8 April: Remembering Helen Joseph on Birthday

OV Digital Desk
4 Min Read
Helen Joseph

Image Courtesy: Google Doodle

Helen Joseph 8 April 1905 – 25 December 1992) was a South African anti-apartheid activist. A leading figure of white dissent of the unjust practice of apartheid, Joseph is widely considered one of South Africa’s most influential freedom fighters and women’s rights advocates.

Life and Career

Joseph was born on 8 April 1905, in Sussex, England, and moved to South Africa in 1927 to work as a teacher. In 1931, she joined the Communist Party of South Africa (CPSA) and became actively involved in the struggle against racial discrimination and oppression.

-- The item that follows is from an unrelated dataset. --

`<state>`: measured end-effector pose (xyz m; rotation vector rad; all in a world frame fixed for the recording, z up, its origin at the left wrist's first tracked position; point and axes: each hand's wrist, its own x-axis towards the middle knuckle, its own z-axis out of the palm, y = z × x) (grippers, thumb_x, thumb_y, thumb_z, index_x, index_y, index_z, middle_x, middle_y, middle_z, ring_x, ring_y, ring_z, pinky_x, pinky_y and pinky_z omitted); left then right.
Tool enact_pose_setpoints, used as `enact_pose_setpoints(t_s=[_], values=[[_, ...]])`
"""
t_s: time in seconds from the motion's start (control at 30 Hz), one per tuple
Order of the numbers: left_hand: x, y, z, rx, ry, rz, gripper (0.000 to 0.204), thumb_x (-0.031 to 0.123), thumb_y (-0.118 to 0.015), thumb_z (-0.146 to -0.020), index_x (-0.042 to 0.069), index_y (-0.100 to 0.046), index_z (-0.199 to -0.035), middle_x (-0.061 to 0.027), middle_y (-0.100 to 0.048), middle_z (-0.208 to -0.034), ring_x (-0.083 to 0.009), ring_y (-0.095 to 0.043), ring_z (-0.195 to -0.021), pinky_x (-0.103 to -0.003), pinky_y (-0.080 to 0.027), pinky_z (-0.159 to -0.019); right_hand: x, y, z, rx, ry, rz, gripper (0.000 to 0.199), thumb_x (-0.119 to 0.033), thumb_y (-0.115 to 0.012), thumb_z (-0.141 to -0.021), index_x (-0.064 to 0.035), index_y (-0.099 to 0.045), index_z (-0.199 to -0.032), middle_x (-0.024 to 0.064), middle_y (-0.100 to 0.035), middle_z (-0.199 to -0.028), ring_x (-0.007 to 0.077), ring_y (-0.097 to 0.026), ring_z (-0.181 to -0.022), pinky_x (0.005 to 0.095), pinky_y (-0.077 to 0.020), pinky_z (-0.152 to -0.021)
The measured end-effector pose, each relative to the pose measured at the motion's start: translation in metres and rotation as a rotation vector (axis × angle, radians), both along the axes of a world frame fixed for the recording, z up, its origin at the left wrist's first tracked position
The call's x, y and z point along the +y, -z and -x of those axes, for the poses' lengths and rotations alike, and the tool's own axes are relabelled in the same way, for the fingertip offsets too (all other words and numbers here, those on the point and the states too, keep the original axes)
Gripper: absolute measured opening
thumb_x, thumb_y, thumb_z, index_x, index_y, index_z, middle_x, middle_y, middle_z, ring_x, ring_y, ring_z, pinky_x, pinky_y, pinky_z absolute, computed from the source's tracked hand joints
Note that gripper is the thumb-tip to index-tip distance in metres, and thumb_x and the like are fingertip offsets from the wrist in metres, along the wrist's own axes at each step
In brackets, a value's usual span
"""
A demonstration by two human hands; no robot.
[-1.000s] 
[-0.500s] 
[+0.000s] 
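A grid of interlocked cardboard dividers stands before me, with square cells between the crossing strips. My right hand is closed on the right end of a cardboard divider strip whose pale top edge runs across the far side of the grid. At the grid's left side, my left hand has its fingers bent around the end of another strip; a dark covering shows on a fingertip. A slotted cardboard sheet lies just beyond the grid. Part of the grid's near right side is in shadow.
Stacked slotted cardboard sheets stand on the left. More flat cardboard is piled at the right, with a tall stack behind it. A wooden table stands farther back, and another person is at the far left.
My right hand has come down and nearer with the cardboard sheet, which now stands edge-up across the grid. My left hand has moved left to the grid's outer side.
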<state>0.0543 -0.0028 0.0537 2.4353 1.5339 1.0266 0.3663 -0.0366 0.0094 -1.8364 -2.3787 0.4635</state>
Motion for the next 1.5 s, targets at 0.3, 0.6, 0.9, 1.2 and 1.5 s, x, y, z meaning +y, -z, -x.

In 1948, the National Party came to power and implemented the apartheid policy, which legalized racial segregation and discrimination against non-white South Africans. Joseph joined the African National Congress (ANC) in 1951 and became a prominent member of the Women’s League.

In 1956, Joseph was among the 156 activists arrested and charged with high treason in the Treason Trial, which lasted for four years. Although she was acquitted, the experience had a profound impact on her and strengthened her commitment to the anti-apartheid struggle.

Joseph continued to work tirelessly for the ANC and other organizations, campaigning for human rights and against apartheid. In 1963, she was placed under house arrest, and in 1964, she was banned from political activities and forced to go into exile in Britain.

Joseph returned to South Africa in 1990, after the release of Nelson Mandela from prison, and continued to campaign for human rights and democracy.

She passed away on 25 December 1992, in Johannesburg, South Africa, at the age of 87.

Throughout her life, Helen Joseph fought against discrimination, injustice, and oppression. Her dedication and courage in the face of adversity inspired many others to join the struggle for a free and democratic South Africa.

Award and Legacy

Helen Joseph received several awards and recognition for her contributions to the struggle against apartheid and the promotion of human rights in South Africa. Places named after Helen Joseph include former Davenport Road in Glenwood, KwaZulu-Natal, the Helen Joseph Hospital in Johannesburg, a student residence at Rhodes University, Grahamstown, and roads in Rustenburg and Johannesburg.

Helen Joseph faced harsh repercussions for her actions, and yet, she persisted. Her lifelong fight to unite the people of South Africa was recognized by the ANC in 1992 with the Isitwalandwe/Seaparankwe Award. In honor of the historic women’s march on Pretoria and the unwavering advocacy of women like Helen Joseph, August 9 was commemorated annually as Women’s Day in South Africa.

Joseph’s legacy is that of a committed and tireless activist who fought for the rights of all South Africans, regardless of race or gender. She played a significant role in the anti-apartheid struggle and was a champion of women’s rights, advocating for the inclusion of women in the leadership of the ANC and other organizations.

The Helen Joseph Memorial Lecture is held annually to commemorate her life and contributions to the struggle against apartheid. The Helen Joseph Women’s Hospital in Johannesburg was also named in her honor, recognizing her commitment to women’s health and well-being.

Joseph’s life and work continue to inspire many people, particularly women, to stand up for their rights and fight against discrimination and injustice.

On 8 April 2021, Google celebrated Helen Joseph’s 116th birthday with a doodle.